# Joe Mirza - Project 3 - W205

<br>  
### **My project has the following files:**  
**1. Project_3_Joe_Mirza_w205.ipynb:** This notebook. To narrate the pipeline steps and perform a few presto queries once the data is landed in hadoop.   <br>  
**2. ab.sh:** A bash script I run from within a while loop that runs on the command line and streams events into the pipeline using apache bench.   <br>  
**3. game_api.py:** Takes the events from the last step and routes them from flask into kafka. Maps those incoming events into event dictionaries, appends header information and packages each bundle into a json before sending the object into kafka.    <br>  
**4. stream_and_hive.py:** Reads the event objects from kafka. Uses pyspark to filter the 4 events types I'm supporting (default, purchase_sword, purchase_armor and join_a_guild) into 4 separate tables which are registered in hive and written to hadoop.     <br>  
**5. docker-compose.yml:** Spins up the cluster, maps/coordinates the interaction between some of the services. Will pull a few pieces out of that file into this one inline in this notebook to demonstrate I understand how they work.   <br>  

Will spin up the cluster with:        `     docker-compose up -d`

### **Services spun up:**
- zookeeper
- kafka
- cloudera
- spark
- presto
- mids
<br>  
The only new service here, relative to what we've done in Project 1 and 2, is presto. Spark is used in this project to filter, transform and ultimately write events to hadoop.

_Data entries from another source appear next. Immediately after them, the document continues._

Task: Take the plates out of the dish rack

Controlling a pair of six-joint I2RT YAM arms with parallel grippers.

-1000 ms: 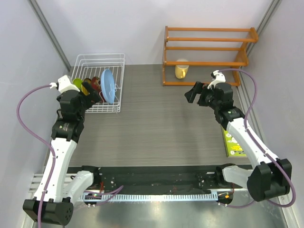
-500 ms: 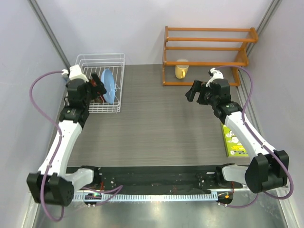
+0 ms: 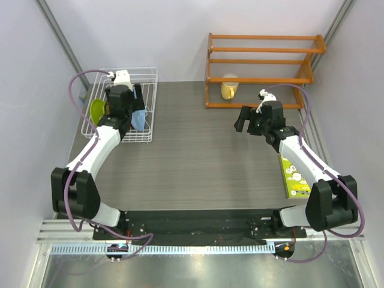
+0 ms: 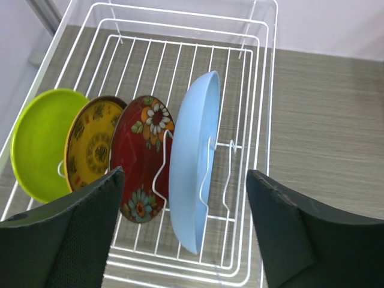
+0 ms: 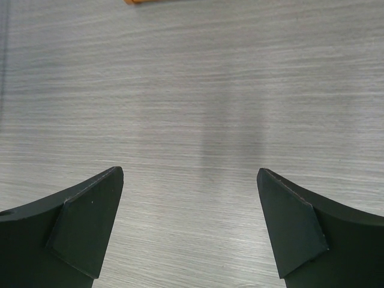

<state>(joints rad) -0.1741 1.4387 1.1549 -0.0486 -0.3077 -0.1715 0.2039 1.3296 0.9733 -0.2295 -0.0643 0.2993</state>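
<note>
The white wire dish rack (image 4: 252, 36) holds four plates on edge: a lime green plate (image 4: 37, 141), a yellow-orange patterned plate (image 4: 91, 147), a dark red patterned plate (image 4: 139, 157) and a larger light blue plate (image 4: 193, 159). In the top view the rack (image 3: 150, 78) stands at the far left, with the green plate (image 3: 97, 108) and blue plate (image 3: 140, 119) partly showing beside the arm. My left gripper (image 3: 137, 95) hovers above the rack, open and empty, its jaws either side of the blue plate's rim (image 4: 183, 180). My right gripper (image 3: 243, 118) is open and empty over bare table.
An orange wooden tiered shelf (image 3: 264, 51) stands at the back right with a pale yellow mug (image 3: 228, 89) on its bottom level. A green booklet (image 3: 295, 179) lies at the table's right edge. Grey walls close in on both sides.
My left arm has swung right and forward over the rack, bringing the gripper above the plates. My right gripper has shifted slightly left and nearer.
</note>
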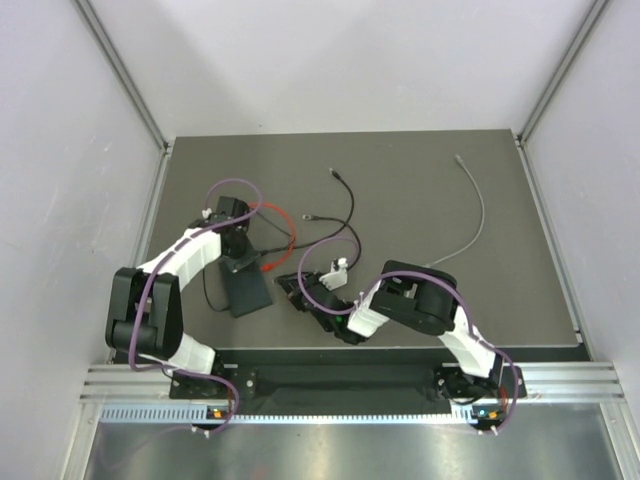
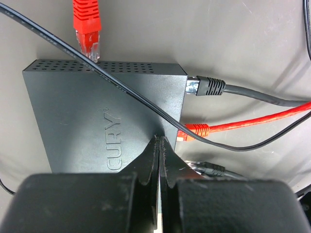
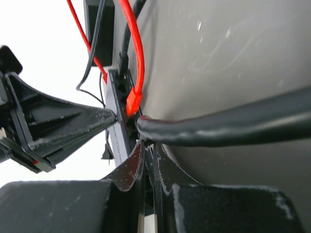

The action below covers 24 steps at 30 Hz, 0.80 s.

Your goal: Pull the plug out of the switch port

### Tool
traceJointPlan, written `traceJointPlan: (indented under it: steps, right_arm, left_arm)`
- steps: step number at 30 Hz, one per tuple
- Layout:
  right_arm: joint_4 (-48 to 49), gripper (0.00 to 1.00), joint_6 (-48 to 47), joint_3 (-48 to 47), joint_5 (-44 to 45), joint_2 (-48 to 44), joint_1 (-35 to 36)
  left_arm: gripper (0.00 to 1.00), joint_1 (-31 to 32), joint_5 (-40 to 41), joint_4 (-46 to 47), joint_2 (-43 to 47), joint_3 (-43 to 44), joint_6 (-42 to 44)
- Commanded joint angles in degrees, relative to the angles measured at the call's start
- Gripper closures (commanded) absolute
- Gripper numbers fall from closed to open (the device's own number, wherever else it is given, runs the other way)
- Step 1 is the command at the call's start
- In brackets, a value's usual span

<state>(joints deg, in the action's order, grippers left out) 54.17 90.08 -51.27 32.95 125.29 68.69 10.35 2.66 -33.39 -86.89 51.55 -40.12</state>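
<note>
Switch (image 2: 73,126) under closed left pincer (image 2: 159,141)

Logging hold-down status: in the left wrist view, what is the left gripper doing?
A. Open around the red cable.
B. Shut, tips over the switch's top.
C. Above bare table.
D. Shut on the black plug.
B: the left gripper has its fingers together with nothing between them, tips over the lettered top of the switch; the black plug sits untouched at the side edge.
</note>
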Motion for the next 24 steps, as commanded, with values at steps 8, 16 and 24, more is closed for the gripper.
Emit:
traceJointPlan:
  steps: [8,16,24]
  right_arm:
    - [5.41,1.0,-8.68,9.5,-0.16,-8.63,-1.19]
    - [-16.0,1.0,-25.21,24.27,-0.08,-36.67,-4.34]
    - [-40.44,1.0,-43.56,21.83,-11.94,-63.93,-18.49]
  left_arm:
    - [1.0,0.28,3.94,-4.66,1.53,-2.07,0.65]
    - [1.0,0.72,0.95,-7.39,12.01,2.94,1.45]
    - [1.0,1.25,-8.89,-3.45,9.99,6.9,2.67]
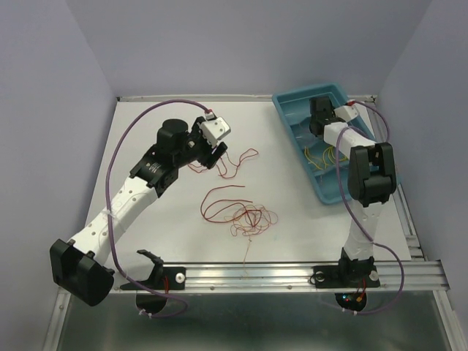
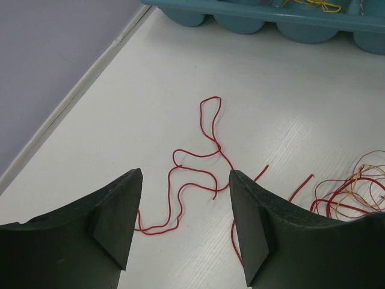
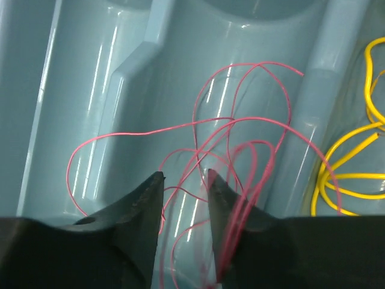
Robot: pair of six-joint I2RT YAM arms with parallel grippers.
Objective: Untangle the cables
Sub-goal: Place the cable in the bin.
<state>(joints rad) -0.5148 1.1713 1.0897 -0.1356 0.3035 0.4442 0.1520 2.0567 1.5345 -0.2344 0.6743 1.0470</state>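
Cables (image 1: 247, 218): the curly red/orange tangle is seen on the table (image 1: 307, 234), right of the left gripper (image 2: 185, 174). Sorting is judged underway. A thin red strand (image 3: 240, 120) is draped in the glossy teal tray (image 3: 78, 90) beneath the right gripper (image 3: 184, 174), jaws parted. The left jaws are held wide over a kinked loose red wire (image 2: 210, 129); a pinch is called for next.

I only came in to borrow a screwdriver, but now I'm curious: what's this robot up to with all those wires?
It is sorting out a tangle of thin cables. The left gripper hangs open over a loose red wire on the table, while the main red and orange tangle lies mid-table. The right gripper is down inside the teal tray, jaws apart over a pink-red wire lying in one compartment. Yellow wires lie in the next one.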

We'll use presto in this notebook to perform sql queries.  


### **Start up kafkacat to 'consume' or receive events from apache bench:**

#### `docker-compose exec mids kafkacat -C -b kafka:29092 -t events -o beginning`

I followed the approach laid out in unit 13a, which didn't create the topic 'events' first but rather relied on the fact that kafkacat will create a topic 'events' if it doesn't already exist. But that requires entering the above command twice. Seems odd, but it works. 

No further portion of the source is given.